Le dernier rapport du FMI montre la trajectoire budgétaire pour 2026. Pour tenter d’enrayer la dérive, l’exécutif promet plus de 40 milliards d’euros d’ajustement, afin de réduire le déficit et ralentir l’envolée de la dette publique.
Ce plan vise à ramener le déficit à 4,6 % du PIB en 2026, après un record de 5,8 % en 2024, très au-dessus des 4,4 % initialement prévus. Les dépassements au niveau des collectivités locales (0,3 % du PIB) et de la Sécurité sociale (0,5 % du PIB) font partie, selon ce rapport du FMI, des causes du problème. À cela s’ajoute une charge de la dette toujours plus lourde. Sans les économies d’urgence décidées en février et avril 2025, pour près de 0,5 % du PIB, le déficit aurait même été plus élevé.
Le FMI recommande un ajustement structurel « important » de 1,1 % du PIB en 2026. L’objectif : contenir la dette publique, qui s’établissait déjà à 113,1 % du PIB en 2024 et pourrait dépasser les 120 % d’ici la fin de la décennie (119,1 % attendus en 2026, puis 121,5 % en 2027).
Le FMI alerte aussi sur un modèle fondé sur une dépense publique structurellement élevée (57,2 % du PIB en 2024), financée par des recettes fiscales déjà parmi les plus fortes d’Europe (51,4 % du PIB).

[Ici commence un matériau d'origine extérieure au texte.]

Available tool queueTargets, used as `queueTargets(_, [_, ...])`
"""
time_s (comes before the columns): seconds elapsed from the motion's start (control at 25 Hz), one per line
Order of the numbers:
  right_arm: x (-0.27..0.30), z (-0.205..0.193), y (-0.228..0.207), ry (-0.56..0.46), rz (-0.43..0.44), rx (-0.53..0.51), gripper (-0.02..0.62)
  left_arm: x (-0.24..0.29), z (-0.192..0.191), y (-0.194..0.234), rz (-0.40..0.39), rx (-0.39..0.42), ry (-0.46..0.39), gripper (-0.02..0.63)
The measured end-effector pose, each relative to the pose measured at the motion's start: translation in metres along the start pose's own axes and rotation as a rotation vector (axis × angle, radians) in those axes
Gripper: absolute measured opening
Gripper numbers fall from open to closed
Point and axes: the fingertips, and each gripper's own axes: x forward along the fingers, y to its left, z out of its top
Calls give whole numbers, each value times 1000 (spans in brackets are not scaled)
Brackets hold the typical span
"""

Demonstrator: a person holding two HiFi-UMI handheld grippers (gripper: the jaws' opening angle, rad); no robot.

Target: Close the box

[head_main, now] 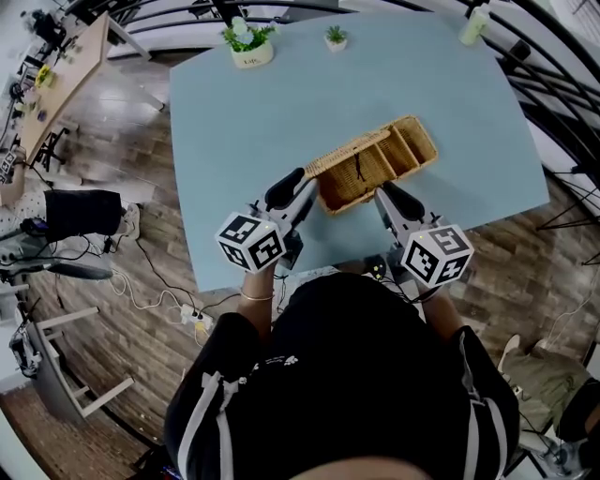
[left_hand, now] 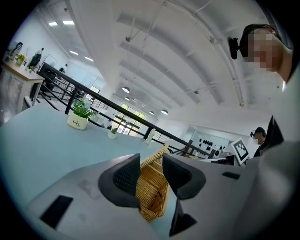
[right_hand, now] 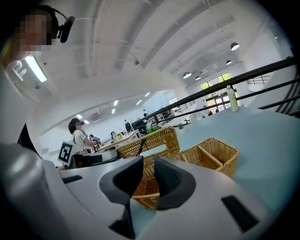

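Observation:
A wicker box (head_main: 394,155) with several compartments lies slantwise on the light blue table (head_main: 262,122). Its lid (head_main: 347,150) stands raised along the far side. My left gripper (head_main: 302,186) is at the lid's left end. In the left gripper view, wicker (left_hand: 151,187) fills the gap from pad to pad of the left gripper (left_hand: 152,171), so it is shut on the lid's end. My right gripper (head_main: 382,193) rests at the box's near wall. In the right gripper view its jaws (right_hand: 147,171) stand slightly apart with nothing clamped; the box (right_hand: 211,152) and raised lid (right_hand: 152,139) lie just beyond.
Two small potted plants (head_main: 248,42) (head_main: 336,37) and a pale bottle (head_main: 475,25) stand at the table's far edge. The table's near edge is right by the grippers. Cables and a chair (head_main: 66,384) are on the wood floor at left. A person (right_hand: 77,133) sits far off.

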Motion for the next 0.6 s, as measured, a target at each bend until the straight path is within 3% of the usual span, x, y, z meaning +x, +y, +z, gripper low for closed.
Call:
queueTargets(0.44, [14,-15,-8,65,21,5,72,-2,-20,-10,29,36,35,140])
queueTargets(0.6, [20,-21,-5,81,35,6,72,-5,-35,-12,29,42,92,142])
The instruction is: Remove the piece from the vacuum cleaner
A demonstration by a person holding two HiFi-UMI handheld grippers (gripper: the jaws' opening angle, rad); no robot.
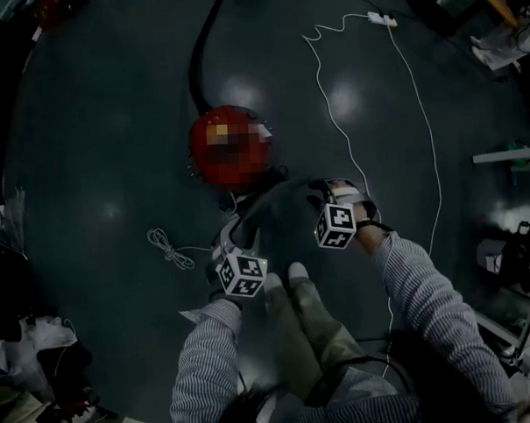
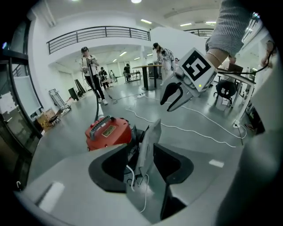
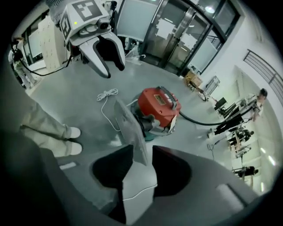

Malgré ce niveau record que l’on connaît tous, l’efficacité reste faible : la productivité du travail n’a progressé que de 0,2 % sur deux ans, accusant un retard par rapport à l’évolution observée dans les pays comparables, toujours selon ce rapport.
À cela s’ajoute un marché du travail qui pourrait s’essouffler : après 7,4 % en 2024, le chômage devrait remonter à 7,7 % en 2025, tandis que le taux d’emploi reculerait de -0,3 %. Côté croissance, les prévisions restent timides : 0,6 % en 2025 et 1 % en 2026, ainsi qu’une inflation d’1,1 % en 2025 puis 1,5 % en 2026.
Le constat du FMI est clair : il faut prioriser la réduction des dépenses, notamment au sein de l’administration et de la Sécurité sociale, plutôt que de relever encore la fiscalité. Le budget 2026 acte donc un freinage, mais sans réformes courageuses, la France risque de continuer sa fuite en avant vers une dette hors de contrôle. Alors que certaines pistes commencent à émerger, les propositions révélées par M Bayrou mardi 15 juillet sont loin du compte.